• _Requirement_: Please restate each entry exactly, without skipping any.

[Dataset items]
--

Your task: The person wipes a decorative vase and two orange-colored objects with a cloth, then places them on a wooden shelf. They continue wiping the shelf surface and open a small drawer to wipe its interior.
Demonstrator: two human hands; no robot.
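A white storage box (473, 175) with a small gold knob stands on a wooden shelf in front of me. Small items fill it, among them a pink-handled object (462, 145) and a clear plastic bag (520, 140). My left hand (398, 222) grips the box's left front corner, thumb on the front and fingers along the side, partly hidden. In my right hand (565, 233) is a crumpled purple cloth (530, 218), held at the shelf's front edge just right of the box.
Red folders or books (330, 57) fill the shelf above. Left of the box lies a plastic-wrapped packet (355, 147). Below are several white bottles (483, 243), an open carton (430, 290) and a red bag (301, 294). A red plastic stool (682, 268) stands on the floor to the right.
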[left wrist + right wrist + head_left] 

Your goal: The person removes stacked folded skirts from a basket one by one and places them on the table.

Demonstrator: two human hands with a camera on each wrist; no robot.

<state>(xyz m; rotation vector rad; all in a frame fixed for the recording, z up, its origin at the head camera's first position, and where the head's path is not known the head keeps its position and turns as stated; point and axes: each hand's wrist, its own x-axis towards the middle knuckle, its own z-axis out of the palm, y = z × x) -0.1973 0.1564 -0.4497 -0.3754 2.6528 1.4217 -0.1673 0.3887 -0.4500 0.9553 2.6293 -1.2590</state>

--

• _Answer to the exercise_:
Your task: The person wipes a decorative vase and two orange-colored objects with a cloth, then places them on a wooden shelf. They continue wiping the shelf surface and open a small drawer to wipe its interior.
Demonstrator: two human hands; no robot.
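A white storage box (473, 175) with a small gold knob stands on a wooden shelf in front of me. Small items fill it, among them a pink-handled object (462, 145) and a clear plastic bag (520, 140). My left hand (398, 222) grips the box's left front corner, thumb on the front and fingers along the side, partly hidden. In my right hand (565, 233) is a crumpled purple cloth (530, 218), held at the shelf's front edge just right of the box.
Red folders or books (330, 57) fill the shelf above. Left of the box lies a plastic-wrapped packet (355, 147). Below are several white bottles (483, 243), an open carton (430, 290) and a red bag (301, 294). A red plastic stool (682, 268) stands on the floor to the right.
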[left wrist + right wrist + head_left] 

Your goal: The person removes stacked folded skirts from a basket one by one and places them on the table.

Demonstrator: two human hands with a camera on each wrist; no robot.

<state>(xyz m; rotation vector rad; all in a frame fixed for the recording, z up, its origin at the head camera's first position, and where the head's path is not known the head keeps its position and turns as stated; point and axes: each hand's wrist, its own x-axis towards the middle knuckle, its own z-axis out of the palm, y = z × x) -0.1973 0.1564 -0.4497 -0.3754 2.6528 1.4217 -0.1673 0.3887 -0.4500 0.9553 2.6293 -1.2590</state>

The response to this exercise is now complete.